*** EXERCISE MATERIALS Section Begins ***

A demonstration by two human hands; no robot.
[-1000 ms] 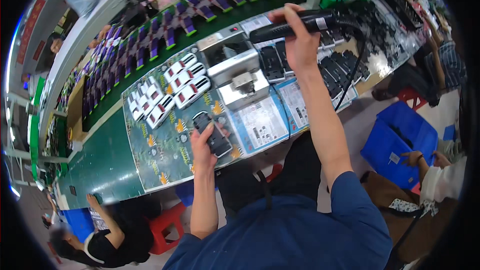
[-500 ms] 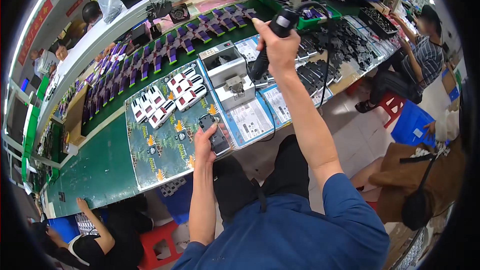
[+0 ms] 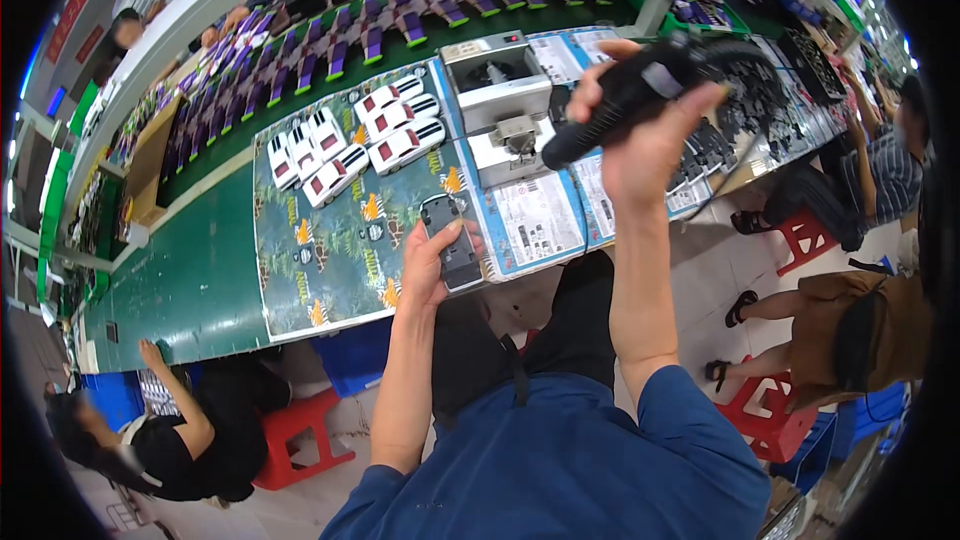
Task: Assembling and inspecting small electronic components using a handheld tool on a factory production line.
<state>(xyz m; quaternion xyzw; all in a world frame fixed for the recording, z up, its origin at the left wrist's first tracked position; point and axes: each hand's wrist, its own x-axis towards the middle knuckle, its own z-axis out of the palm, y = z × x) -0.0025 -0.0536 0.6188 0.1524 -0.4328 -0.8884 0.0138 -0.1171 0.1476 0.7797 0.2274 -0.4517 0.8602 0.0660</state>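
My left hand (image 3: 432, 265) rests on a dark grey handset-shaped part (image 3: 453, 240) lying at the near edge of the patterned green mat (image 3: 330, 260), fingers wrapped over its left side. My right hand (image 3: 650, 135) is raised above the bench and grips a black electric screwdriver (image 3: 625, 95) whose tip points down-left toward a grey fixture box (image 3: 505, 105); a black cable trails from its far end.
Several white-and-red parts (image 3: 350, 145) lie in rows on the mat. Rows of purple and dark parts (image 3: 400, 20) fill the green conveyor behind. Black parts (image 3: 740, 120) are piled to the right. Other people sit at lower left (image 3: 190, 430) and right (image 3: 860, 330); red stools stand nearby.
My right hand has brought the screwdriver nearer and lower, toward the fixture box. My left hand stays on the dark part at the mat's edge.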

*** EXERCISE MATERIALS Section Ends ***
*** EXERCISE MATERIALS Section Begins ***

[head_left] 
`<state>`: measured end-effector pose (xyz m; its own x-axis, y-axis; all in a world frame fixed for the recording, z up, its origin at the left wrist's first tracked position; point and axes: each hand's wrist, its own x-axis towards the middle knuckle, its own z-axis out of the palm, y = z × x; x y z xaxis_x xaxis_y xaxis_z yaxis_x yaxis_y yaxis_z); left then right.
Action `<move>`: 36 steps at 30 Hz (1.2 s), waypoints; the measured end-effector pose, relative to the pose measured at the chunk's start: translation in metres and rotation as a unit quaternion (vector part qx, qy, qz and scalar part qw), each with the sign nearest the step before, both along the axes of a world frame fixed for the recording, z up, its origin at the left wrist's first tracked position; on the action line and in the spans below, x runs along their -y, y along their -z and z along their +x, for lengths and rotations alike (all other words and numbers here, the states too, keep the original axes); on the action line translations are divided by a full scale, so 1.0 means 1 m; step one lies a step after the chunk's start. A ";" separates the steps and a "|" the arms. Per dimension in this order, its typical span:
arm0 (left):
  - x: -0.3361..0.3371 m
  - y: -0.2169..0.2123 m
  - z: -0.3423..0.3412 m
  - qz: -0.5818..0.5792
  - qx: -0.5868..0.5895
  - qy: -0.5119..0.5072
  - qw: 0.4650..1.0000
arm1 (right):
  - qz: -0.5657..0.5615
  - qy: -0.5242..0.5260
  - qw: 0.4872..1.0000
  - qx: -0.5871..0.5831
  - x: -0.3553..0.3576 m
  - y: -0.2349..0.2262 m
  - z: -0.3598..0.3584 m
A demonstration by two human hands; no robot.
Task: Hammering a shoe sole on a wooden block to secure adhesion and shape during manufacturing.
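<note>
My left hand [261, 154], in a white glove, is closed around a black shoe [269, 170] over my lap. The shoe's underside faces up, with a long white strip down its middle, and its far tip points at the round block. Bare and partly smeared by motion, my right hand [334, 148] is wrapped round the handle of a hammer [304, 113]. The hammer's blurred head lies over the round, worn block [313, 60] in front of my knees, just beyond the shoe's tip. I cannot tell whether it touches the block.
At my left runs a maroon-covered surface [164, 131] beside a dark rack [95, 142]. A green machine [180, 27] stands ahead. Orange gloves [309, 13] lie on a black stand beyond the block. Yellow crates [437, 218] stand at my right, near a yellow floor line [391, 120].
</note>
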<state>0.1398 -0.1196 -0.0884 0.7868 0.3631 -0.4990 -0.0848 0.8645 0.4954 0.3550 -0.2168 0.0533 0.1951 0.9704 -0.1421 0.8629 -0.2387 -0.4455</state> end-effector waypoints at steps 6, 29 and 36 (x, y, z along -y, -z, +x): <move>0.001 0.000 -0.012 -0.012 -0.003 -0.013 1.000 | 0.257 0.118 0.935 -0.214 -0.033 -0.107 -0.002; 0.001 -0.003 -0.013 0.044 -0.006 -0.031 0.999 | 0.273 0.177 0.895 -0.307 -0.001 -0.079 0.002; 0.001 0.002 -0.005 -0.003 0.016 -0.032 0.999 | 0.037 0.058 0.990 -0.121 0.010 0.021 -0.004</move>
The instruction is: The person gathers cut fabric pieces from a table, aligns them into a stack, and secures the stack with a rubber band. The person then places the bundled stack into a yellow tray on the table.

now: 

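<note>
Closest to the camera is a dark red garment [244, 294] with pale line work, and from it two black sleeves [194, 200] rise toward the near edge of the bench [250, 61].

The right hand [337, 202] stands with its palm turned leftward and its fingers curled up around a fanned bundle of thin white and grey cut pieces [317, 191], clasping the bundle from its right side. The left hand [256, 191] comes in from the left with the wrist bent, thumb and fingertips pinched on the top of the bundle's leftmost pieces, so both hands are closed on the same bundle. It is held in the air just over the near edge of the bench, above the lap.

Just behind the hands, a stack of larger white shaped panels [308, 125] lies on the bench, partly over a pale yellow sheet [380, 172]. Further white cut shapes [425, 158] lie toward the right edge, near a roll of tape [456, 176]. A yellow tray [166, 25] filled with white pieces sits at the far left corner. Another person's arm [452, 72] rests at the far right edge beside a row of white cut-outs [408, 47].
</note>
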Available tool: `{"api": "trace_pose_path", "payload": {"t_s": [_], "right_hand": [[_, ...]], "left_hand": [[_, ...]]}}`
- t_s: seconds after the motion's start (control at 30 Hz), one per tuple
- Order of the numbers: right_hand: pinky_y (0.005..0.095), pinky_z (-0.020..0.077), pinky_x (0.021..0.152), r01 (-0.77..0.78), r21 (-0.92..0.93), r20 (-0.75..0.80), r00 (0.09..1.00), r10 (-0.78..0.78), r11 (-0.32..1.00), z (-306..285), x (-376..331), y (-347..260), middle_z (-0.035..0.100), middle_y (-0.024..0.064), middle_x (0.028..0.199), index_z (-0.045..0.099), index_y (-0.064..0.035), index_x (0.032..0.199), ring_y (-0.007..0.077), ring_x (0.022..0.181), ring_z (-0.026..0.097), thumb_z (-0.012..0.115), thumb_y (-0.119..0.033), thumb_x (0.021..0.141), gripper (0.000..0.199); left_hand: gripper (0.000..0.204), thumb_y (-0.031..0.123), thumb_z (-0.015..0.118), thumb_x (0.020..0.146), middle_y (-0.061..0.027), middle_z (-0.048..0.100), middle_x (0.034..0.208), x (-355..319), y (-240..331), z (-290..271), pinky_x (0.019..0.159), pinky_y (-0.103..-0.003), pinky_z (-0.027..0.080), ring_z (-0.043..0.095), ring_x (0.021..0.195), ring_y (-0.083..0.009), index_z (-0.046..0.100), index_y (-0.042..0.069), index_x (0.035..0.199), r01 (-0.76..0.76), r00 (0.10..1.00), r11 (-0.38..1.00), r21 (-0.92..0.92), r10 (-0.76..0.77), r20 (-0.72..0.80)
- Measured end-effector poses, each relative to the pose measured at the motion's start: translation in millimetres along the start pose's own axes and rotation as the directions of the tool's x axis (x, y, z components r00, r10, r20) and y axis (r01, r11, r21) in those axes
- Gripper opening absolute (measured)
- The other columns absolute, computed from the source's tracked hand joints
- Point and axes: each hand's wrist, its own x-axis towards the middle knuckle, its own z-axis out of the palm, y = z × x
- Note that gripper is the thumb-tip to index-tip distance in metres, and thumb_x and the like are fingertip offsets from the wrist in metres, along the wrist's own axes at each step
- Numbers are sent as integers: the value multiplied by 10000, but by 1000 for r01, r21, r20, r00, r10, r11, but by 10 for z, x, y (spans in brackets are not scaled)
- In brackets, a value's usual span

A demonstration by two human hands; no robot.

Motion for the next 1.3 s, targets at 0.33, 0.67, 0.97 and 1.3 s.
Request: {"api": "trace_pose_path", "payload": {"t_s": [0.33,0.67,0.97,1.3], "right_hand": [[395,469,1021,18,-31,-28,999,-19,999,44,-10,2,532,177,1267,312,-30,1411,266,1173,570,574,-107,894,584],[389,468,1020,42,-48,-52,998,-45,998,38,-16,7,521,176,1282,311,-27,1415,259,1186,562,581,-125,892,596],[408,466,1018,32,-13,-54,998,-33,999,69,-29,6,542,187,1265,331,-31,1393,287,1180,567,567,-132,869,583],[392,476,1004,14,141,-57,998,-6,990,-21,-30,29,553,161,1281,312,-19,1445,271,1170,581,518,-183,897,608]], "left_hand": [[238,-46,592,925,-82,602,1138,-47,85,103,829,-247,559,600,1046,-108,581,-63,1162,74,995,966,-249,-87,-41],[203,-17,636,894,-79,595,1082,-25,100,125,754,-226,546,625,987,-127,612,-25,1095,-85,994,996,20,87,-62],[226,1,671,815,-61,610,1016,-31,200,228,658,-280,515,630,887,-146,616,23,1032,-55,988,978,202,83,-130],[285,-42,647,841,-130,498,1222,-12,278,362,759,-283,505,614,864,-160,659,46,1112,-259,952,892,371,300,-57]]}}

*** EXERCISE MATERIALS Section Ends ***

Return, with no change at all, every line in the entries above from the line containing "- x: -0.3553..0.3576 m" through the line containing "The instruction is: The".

--- OUTPUT FOR THIS TASK ---
  - x: -0.3553..0.3576 m
  - y: -0.2349..0.2262 m
  - z: -0.3598..0.3584 m
A demonstration by two human hands; no robot.
Task: Hammering a shoe sole on a wooden block to secure adhesion and shape during manufacturing.
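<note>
My left hand [261, 154], in a white glove, is closed around a black shoe [269, 170] over my lap. The shoe's underside faces up, with a long white strip down its middle, and its far tip points at the round block. Bare and partly smeared by motion, my right hand [334, 148] is wrapped round the handle of a hammer [304, 113]. The hammer's blurred head lies over the round, worn block [313, 60] in front of my knees, just beyond the shoe's tip. I cannot tell whether it touches the block.
At my left runs a maroon-covered surface [164, 131] beside a dark rack [95, 142]. A green machine [180, 27] stands ahead. Orange gloves [309, 13] lie on a black stand beyond the block. Yellow crates [437, 218] stand at my right, near a yellow floor line [391, 120].
</note>
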<state>0.1398 -0.1196 -0.0884 0.7868 0.3631 -0.4990 -0.0848 0.8645 0.4954 0.3550 -0.2168 0.0533 0.1951 0.9704 -0.1421 0.8629 -0.2387 -0.4455</state> end-effector waypoints at steps 6, 29 and 36 (x, y, z along -y, -z, +x): <move>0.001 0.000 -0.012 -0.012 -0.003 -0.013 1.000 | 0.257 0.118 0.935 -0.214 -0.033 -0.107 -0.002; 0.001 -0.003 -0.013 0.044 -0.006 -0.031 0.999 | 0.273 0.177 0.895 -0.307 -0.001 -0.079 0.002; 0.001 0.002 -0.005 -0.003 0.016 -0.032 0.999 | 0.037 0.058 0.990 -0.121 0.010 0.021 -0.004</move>
The instruction is: The person gathers cut fabric pieces from a table, aligns them into a stack, and secures the stack with a rubber band. The person then places the bundled stack into a yellow tray on the table.

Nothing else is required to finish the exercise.